Vertical mergers involve combinations of companies involved in different stages of the supply chain for a product or service, and it has been nearly 40 years since the DOJ & FTC last updated their guidance on transactions of this type. Since that’s the case, the agencies made news last week when they issued draft Vertical Merger Guidelines laying out their approach to these transactions. Here’s the intro from this Sullivan & Cromwell memo summarizing the draft guidelines:
For the first time in 36 years, U.S. antitrust regulators have published guidance concerning their analysis of vertical mergers (i.e., mergers between companies involved in different levels of the same supply chain).
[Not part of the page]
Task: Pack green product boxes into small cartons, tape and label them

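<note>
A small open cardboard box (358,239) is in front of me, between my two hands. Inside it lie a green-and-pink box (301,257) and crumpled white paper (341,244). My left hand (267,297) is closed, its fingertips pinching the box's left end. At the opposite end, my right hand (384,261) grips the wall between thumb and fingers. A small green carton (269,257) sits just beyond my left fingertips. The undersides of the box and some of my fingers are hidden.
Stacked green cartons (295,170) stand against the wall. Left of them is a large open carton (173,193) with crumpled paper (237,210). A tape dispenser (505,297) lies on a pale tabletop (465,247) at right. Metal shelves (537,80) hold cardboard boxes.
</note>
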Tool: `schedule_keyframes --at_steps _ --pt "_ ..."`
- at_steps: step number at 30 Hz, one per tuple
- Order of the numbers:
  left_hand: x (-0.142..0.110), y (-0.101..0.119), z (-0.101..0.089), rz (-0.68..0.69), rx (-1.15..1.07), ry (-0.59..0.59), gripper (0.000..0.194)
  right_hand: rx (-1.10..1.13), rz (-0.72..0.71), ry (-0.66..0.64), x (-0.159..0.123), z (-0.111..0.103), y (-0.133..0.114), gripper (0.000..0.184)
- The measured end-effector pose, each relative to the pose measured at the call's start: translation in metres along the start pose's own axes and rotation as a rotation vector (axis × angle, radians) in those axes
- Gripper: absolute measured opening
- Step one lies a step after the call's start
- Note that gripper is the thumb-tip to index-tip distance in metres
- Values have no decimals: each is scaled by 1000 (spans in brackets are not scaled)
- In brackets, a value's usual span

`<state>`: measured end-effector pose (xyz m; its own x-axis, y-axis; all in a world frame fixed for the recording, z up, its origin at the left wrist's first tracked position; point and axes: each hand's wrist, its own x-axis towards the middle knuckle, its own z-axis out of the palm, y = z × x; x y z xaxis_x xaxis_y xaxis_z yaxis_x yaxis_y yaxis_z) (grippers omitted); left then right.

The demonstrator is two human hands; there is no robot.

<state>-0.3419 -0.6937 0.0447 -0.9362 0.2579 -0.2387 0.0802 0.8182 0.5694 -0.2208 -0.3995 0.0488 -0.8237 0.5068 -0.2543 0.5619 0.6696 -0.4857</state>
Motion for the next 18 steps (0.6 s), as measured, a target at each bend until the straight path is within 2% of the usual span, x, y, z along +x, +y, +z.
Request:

The guidelines, which have been issued in draft form for public comment until February 11, 2020, provide significant insights into the analyses that would be applied by U.S. regulators and will be significant for companies planning vertical combinations in many industries.
The guidelines could substantially change (i) the way in which vertical mergers are assessed in allocating antitrust risk in the context of merger negotiations; (ii) the number of vertical mergers subjected to lengthy investigations by the regulators; and (iii) the number of vertical mergers that lead to enforcement actions.
The draft guidelines decline to adopt a standard under which regulators would view vertical mergers as presumptively lawful or unlawful, but propose, among other things, a 20% “screen” that would serve as a preliminary indicator of whether a vertical merger warrants scrutiny (i.e., if the merged firm has a less than 20% share in a relevant market and a less than 20% share in a market vertically “related” to the relevant market, the regulators are unlikely to view the merger as problematic). Although the “screen” is informative, the guidelines emphasize that enforcement decisions will continue to be subject to a fact-specific competitive effects analysis in each case.